Asked what she saw in the bathroom mirror, Janet only registered the circle, calling it ridiculous.
"Is there anything else that looks ridiculous?" asked Ogden. "No. Isn't that enough?" responded the testy patient. Janet is one of the sadder cases in Ogden's book. Sent for surgery, doctors removed much of her tumour. Radiotherapy followed, before her carers devised rehabilitation to awaken her left side. A ribbon was tied to her left wrist and she was encouraged to look for it as she reached the right-hand side of reading material. Her tumour returned and her condition worsened until she died, four years after her diagnosis.
Ogden remembers her as a brave woman, who despite living on borrowed time, readily agreed to be part of a research project into the mysteries of her disorder.

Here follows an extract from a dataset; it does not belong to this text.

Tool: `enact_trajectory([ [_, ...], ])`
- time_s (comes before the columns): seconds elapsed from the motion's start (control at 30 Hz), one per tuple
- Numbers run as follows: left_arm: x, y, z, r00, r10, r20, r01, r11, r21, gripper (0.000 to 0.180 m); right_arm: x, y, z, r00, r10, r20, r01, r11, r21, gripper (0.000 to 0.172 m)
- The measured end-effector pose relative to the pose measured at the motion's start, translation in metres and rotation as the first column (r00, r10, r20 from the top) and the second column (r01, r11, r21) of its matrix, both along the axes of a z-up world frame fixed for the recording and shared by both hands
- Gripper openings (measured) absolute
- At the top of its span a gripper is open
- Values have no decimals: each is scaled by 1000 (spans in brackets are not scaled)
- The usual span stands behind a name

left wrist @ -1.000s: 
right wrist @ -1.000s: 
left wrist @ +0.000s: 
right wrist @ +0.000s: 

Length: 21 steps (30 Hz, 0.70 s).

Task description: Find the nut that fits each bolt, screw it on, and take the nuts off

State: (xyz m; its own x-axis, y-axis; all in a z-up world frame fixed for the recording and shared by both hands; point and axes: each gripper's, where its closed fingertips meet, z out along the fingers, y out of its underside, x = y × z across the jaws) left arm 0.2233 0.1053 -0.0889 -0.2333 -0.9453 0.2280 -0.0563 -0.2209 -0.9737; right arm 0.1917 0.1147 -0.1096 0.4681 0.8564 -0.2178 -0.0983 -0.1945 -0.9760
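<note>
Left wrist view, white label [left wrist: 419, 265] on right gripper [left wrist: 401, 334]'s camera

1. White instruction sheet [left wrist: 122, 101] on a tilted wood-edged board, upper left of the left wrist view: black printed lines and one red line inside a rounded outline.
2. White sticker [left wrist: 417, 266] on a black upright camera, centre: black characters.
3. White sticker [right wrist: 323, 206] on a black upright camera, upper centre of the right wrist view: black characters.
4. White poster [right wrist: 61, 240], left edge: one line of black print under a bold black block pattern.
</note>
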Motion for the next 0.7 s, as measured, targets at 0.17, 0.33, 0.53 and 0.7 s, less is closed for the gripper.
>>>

On a brighter note, the author relates her encounters with Mike, the "mind-blind motorcyclist". As a young man, Mike had a dreadful bike smash. He lost an arm and nearly his life. He also suffered a head injury which rendered him blind. Ogden met him four years after the accident, called by a therapist who told her: "He seems to be getting his sight back but he still can't see."
She had struck gold. Michael had visual object agnosia, a disorder which left him unable to identify the object he was seeing through his admittedly tunnel vision. Shown a bicycle, he could see and name lines, circles, triangles and squares but his brain could not assemble the pieces into a bike. He had a second disorder, prosopagnosia, or an inability to recognise faces. He never recognised his mother after his accident, though she saw him most days, nor could he pick his own face from photographs.
Ogden says she had a long and rewarding relationship with Michael, even though his brain damage remained unchanged and his neuropsychological problems persisted.
She says she was careful to put boundaries around the connection to avoid the risk of Michael becoming a "professional subject".
"They [brain-injured patients] are often sitting around bored shitless. Of course they want to please," laughed Ogden.
Approaching 50, Michael remains a bright, upbeat man, reports Ogden, having spent half his life unable to visually recognise his family or the world beyond. For Ogden, the joy of having worked with Michael came from the sense that despite his minimal recovery from his head injury he managed to make the most of his life.
He told her: "I can see a little, but can conceive of all."